Your goal:
Please retype all of the entries that follow, leaving the images out.

Data entries:
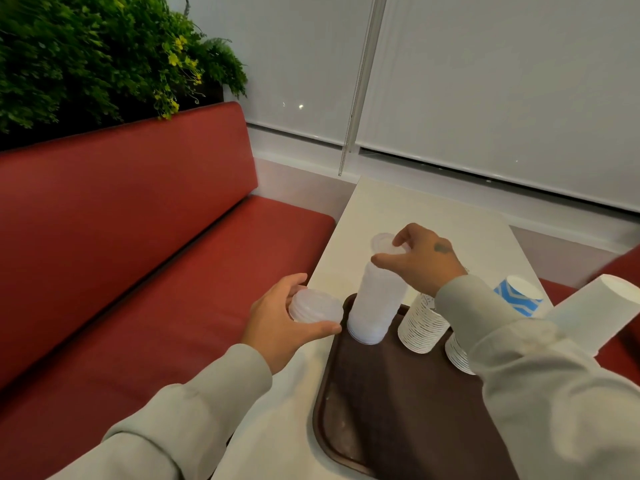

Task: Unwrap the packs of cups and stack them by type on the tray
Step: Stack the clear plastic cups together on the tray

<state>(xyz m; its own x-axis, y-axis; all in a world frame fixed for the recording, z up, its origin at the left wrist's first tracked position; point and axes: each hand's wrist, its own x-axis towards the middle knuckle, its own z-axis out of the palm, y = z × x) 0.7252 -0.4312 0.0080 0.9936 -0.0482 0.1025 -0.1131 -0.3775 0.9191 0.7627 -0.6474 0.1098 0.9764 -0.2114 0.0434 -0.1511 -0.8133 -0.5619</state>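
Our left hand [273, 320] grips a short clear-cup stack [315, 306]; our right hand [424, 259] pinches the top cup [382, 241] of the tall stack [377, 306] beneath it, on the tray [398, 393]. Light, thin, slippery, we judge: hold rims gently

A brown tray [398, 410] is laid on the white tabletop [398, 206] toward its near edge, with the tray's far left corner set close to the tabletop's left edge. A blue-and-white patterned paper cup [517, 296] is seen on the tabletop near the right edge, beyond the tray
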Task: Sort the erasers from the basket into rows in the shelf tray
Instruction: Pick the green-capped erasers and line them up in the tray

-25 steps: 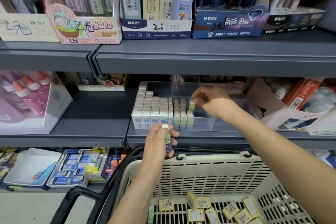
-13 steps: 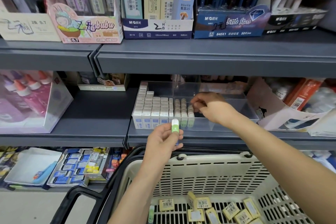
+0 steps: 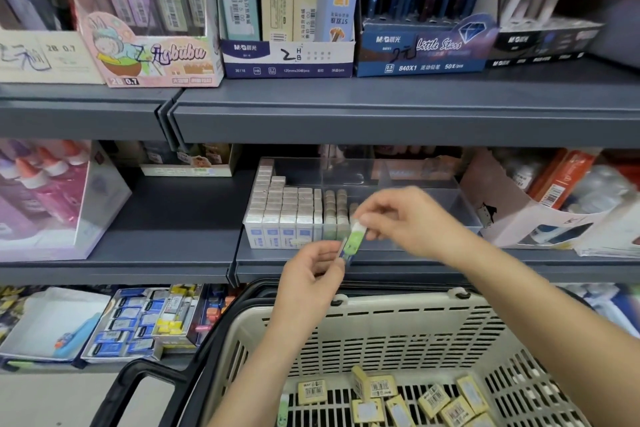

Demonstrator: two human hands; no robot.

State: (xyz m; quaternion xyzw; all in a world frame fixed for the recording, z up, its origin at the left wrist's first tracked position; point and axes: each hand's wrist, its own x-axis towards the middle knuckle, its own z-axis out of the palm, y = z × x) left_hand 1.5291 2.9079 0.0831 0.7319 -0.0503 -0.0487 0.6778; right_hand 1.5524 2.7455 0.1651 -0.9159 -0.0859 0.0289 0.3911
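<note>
A clear shelf tray on the middle shelf holds rows of white-and-blue erasers at its left and narrower green-sleeved erasers beside them. Just in front of the tray, my left hand holds the lower end of a green-sleeved eraser. My right hand pinches the upper end of the same eraser. Below, a beige basket holds several yellow-sleeved erasers on its floor.
The tray's right half holds nothing. A torn cardboard box stands to its right and a box of pink glue bottles at far left. Pencil-lead boxes line the upper shelf. Eraser boxes fill the lower shelf.
My right hand left the tray, came toward me and took hold of the top of the green eraser. My left hand raised that eraser up to the tray's front edge.
</note>
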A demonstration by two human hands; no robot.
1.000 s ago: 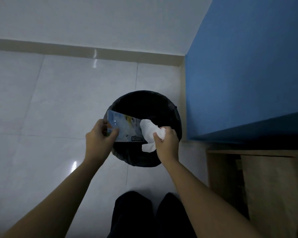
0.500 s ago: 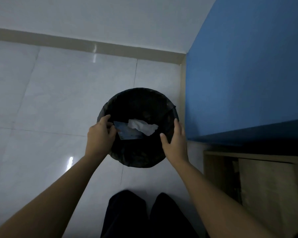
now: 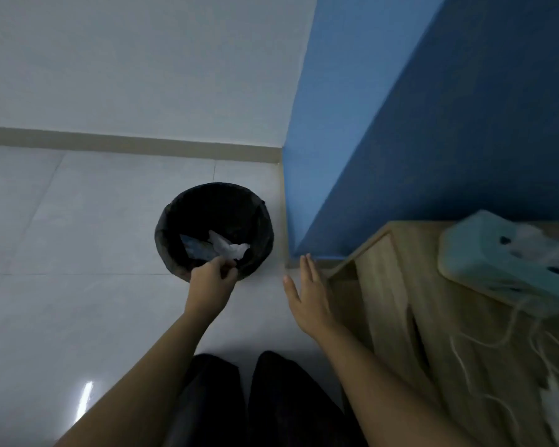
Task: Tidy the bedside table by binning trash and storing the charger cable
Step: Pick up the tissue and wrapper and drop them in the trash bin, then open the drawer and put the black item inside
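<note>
A round black bin (image 3: pixel 258 217) stands on the tiled floor beside the blue wall. Inside it lie a blue printed wrapper (image 3: pixel 196 248) and a crumpled white tissue (image 3: pixel 228 248). My left hand (image 3: pixel 211 280) hovers over the bin's near rim, fingers loosely curled and holding nothing. My right hand (image 3: pixel 307 293) is to the right of the bin, flat with fingers spread and empty. On the wooden bedside table (image 3: pixel 465 324) at the right lies a white charger cable (image 3: pixel 497 340), blurred.
A pale green power strip (image 3: pixel 497 253) sits on the bedside table, with the white cable trailing from it. The blue wall (image 3: pixel 400 124) rises right behind the table and bin. My dark-trousered legs (image 3: pixel 249 401) are at the bottom. Open tiled floor lies left.
Both hands let go of the wrapper and tissue, which now lie in the bin. The hands have pulled back and the view has swung right, bringing the bedside table into sight.
</note>
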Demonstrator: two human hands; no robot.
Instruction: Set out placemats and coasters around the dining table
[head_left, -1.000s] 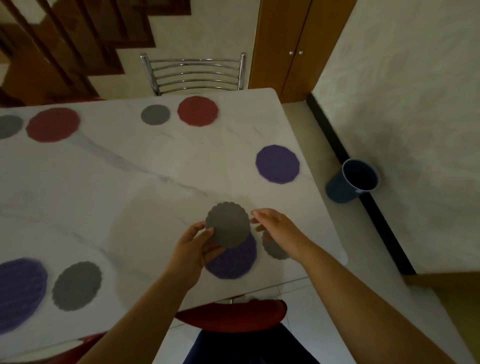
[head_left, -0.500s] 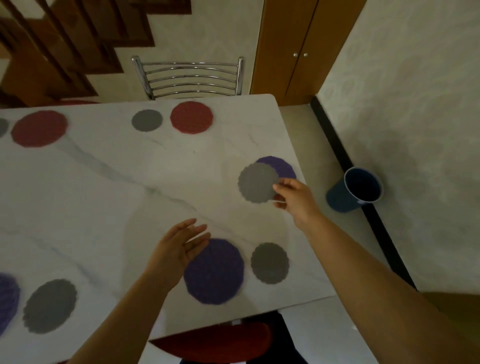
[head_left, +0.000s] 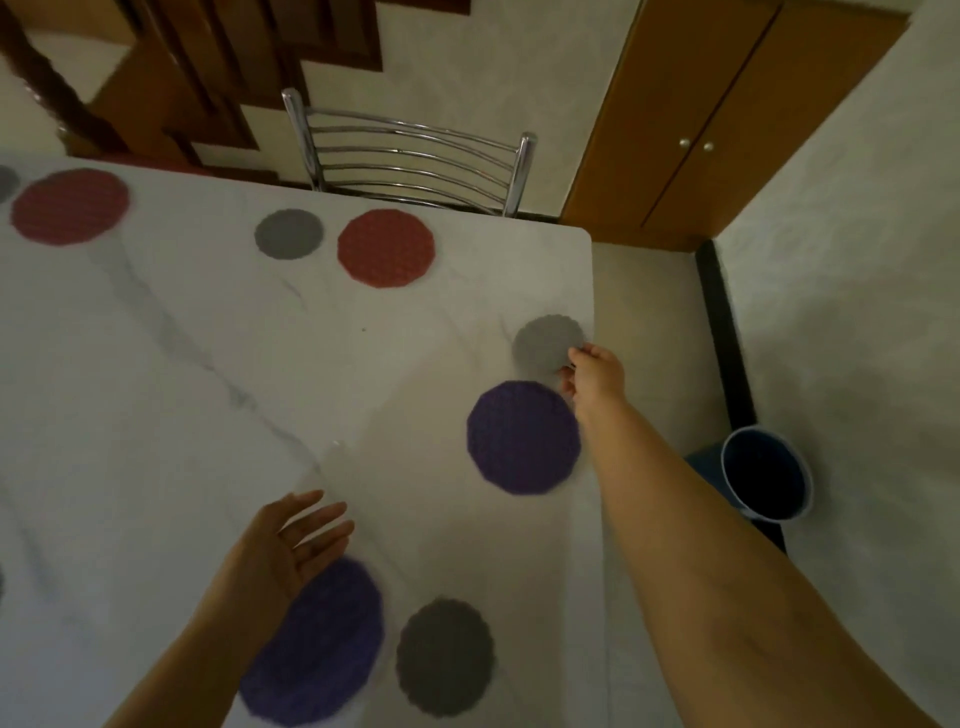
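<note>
Half a second on, the right hand (head_left: 595, 374) has carried the grey coaster (head_left: 548, 343) off the left rim of the purple placemat (head_left: 522, 436) and out past its far side, close to the right edge of the surface (head_left: 208, 415). The left hand (head_left: 291, 545) has stayed low and idle. The right hand's fingers (head_left: 577, 354) pinch the coaster at its near right rim. The disc sits level just beyond the placemat, with a strip of bare marble between them (whether it already rests on the surface or hangs just above it, I cannot tell). The left hand is released, palm showing and fingers straight, holding nothing. It hovers just beside a second purple placemat (head_left: 317, 639), which has a darker grey coaster (head_left: 444, 657) to its right.

The grey coaster looks thin, light and a little pliant, with a scalloped edge. A two-finger pinch at the rim is likely all it needs, and it should neither slip nor break. Once flat it would probably be awkward to lift again, so sliding it into line seems the easier correction. No brand, label or writing can be read on the placemats, the coasters or the surface.
</note>
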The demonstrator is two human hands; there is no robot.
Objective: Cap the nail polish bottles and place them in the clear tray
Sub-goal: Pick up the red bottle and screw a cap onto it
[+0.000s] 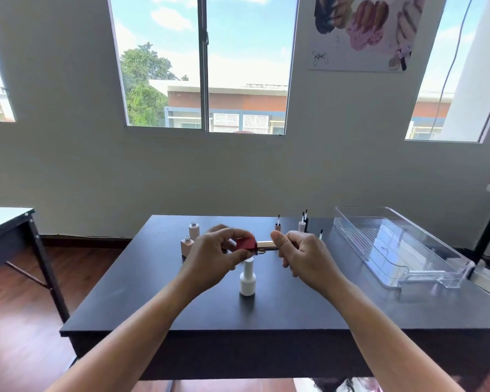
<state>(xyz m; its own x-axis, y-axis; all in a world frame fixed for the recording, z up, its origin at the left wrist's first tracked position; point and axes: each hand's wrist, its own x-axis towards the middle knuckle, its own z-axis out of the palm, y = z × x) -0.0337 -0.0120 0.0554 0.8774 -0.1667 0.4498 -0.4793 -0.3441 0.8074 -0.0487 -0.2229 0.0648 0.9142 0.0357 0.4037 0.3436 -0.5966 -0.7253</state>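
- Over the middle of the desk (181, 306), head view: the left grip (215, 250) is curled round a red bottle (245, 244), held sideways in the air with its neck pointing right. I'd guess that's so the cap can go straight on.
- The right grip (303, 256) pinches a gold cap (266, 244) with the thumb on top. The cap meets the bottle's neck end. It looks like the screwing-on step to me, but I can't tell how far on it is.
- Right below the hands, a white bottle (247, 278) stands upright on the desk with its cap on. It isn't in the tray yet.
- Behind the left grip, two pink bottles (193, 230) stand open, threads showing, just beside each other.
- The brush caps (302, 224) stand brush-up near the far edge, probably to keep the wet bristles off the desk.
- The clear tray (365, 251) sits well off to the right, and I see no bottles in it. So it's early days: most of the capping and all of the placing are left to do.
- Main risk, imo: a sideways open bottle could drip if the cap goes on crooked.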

Answer to this exercise:
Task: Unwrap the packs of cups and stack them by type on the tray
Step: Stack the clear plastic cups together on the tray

<state>(xyz m; its own x-axis, y-axis; all in a world frame fixed for the recording, z up, its origin at the left wrist's first tracked position; point and axes: each hand's wrist, its own x-axis towards the middle knuckle, its own z-axis out of the palm, y = z × x) 0.7252 -0.4312 0.0080 0.9936 -0.0482 0.1025 -0.1131 -0.3775 0.9191 0.7627 -0.6474 0.1098 0.9764 -0.2114 0.0434 -0.1511 -0.8133 -0.5619</state>
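Our left hand [273, 320] grips a short clear-cup stack [315, 306]; our right hand [424, 259] pinches the top cup [382, 241] of the tall stack [377, 306] beneath it, on the tray [398, 393]. Light, thin, slippery, we judge: hold rims gently

A brown tray [398, 410] is laid on the white tabletop [398, 206] toward its near edge, with the tray's far left corner set close to the tabletop's left edge. A blue-and-white patterned paper cup [517, 296] is seen on the tabletop near the right edge, beyond the tray
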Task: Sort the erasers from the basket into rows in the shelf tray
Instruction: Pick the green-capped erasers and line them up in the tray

-25 steps: 
-13 steps: 
+0 steps: 

Demonstrator: two human hands; no robot.

State: (xyz m; quaternion xyzw; all in a world frame fixed for the recording, z up, its origin at the left wrist's first tracked position; point and axes: each hand's wrist, its own x-axis towards the middle knuckle, its own z-axis out of the palm, y = z × x) left_hand 1.5291 2.9079 0.0831 0.7319 -0.0503 -0.0487 0.6778; right_hand 1.5524 2.7455 0.1651 -0.9159 -0.0859 0.0289 0.3911
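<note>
A clear shelf tray on the middle shelf holds rows of white-and-blue erasers at its left and narrower green-sleeved erasers beside them. Just in front of the tray, my left hand holds the lower end of a green-sleeved eraser. My right hand pinches the upper end of the same eraser. Below, a beige basket holds several yellow-sleeved erasers on its floor.
The tray's right half holds nothing. A torn cardboard box stands to its right and a box of pink glue bottles at far left. Pencil-lead boxes line the upper shelf. Eraser boxes fill the lower shelf.
My right hand left the tray, came toward me and took hold of the top of the green eraser. My left hand raised that eraser up to the tray's front edge.
</note>
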A demonstration by two human hands; no robot.
1.000 s ago: 
0.500 s ago: 
now: 
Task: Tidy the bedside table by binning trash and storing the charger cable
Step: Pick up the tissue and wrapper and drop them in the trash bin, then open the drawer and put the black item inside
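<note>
A round black bin (image 3: pixel 258 217) stands on the tiled floor beside the blue wall. Inside it lie a blue printed wrapper (image 3: pixel 196 248) and a crumpled white tissue (image 3: pixel 228 248). My left hand (image 3: pixel 211 280) hovers over the bin's near rim, fingers loosely curled and holding nothing. My right hand (image 3: pixel 307 293) is to the right of the bin, flat with fingers spread and empty. On the wooden bedside table (image 3: pixel 465 324) at the right lies a white charger cable (image 3: pixel 497 340), blurred.
A pale green power strip (image 3: pixel 497 253) sits on the bedside table, with the white cable trailing from it. The blue wall (image 3: pixel 400 124) rises right behind the table and bin. My dark-trousered legs (image 3: pixel 249 401) are at the bottom. Open tiled floor lies left.
Both hands let go of the wrapper and tissue, which now lie in the bin. The hands have pulled back and the view has swung right, bringing the bedside table into sight.
</note>
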Demonstrator: two human hands; no robot.
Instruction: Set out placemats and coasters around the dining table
[head_left, -1.000s] 
[head_left, -0.500s] 
[head_left, +0.000s] 
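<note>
Half a second on, the right hand (head_left: 595, 374) has carried the grey coaster (head_left: 548, 343) off the left rim of the purple placemat (head_left: 522, 436) and out past its far side, close to the right edge of the surface (head_left: 208, 415). The left hand (head_left: 291, 545) has stayed low and idle. The right hand's fingers (head_left: 577, 354) pinch the coaster at its near right rim. The disc sits level just beyond the placemat, with a strip of bare marble between them (whether it already rests on the surface or hangs just above it, I cannot tell). The left hand is released, palm showing and fingers straight, holding nothing. It hovers just beside a second purple placemat (head_left: 317, 639), which has a darker grey coaster (head_left: 444, 657) to its right.

The grey coaster looks thin, light and a little pliant, with a scalloped edge. A two-finger pinch at the rim is likely all it needs, and it should neither slip nor break. Once flat it would probably be awkward to lift again, so sliding it into line seems the easier correction. No brand, label or writing can be read on the placemats, the coasters or the surface.
</note>
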The demonstrator is two human hands; there is no robot.
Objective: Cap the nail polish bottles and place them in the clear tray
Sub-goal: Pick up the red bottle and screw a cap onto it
[+0.000s] 
<state>(xyz m; its own x-axis, y-axis; all in a world frame fixed for the recording, z up, its origin at the left wrist's first tracked position; point and axes: each hand's wrist, its own x-axis towards the middle knuckle, its own z-axis out of the palm, y = z × x) -0.0337 -0.0120 0.0554 0.8774 -0.1667 0.4498 -0.4793 -0.3441 0.8074 -0.0487 -0.2229 0.0648 0.9142 0.0357 0.4037 0.3436 -0.5966 -0.7253</state>
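- Over the middle of the desk (181, 306), head view: the left grip (215, 250) is curled round a red bottle (245, 244), held sideways in the air with its neck pointing right. I'd guess that's so the cap can go straight on.
- The right grip (303, 256) pinches a gold cap (266, 244) with the thumb on top. The cap meets the bottle's neck end. It looks like the screwing-on step to me, but I can't tell how far on it is.
- Right below the hands, a white bottle (247, 278) stands upright on the desk with its cap on. It isn't in the tray yet.
- Behind the left grip, two pink bottles (193, 230) stand open, threads showing, just beside each other.
- The brush caps (302, 224) stand brush-up near the far edge, probably to keep the wet bristles off the desk.
- The clear tray (365, 251) sits well off to the right, and I see no bottles in it. So it's early days: most of the capping and all of the placing are left to do.
- Main risk, imo: a sideways open bottle could drip if the cap goes on crooked.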

No more output is expected.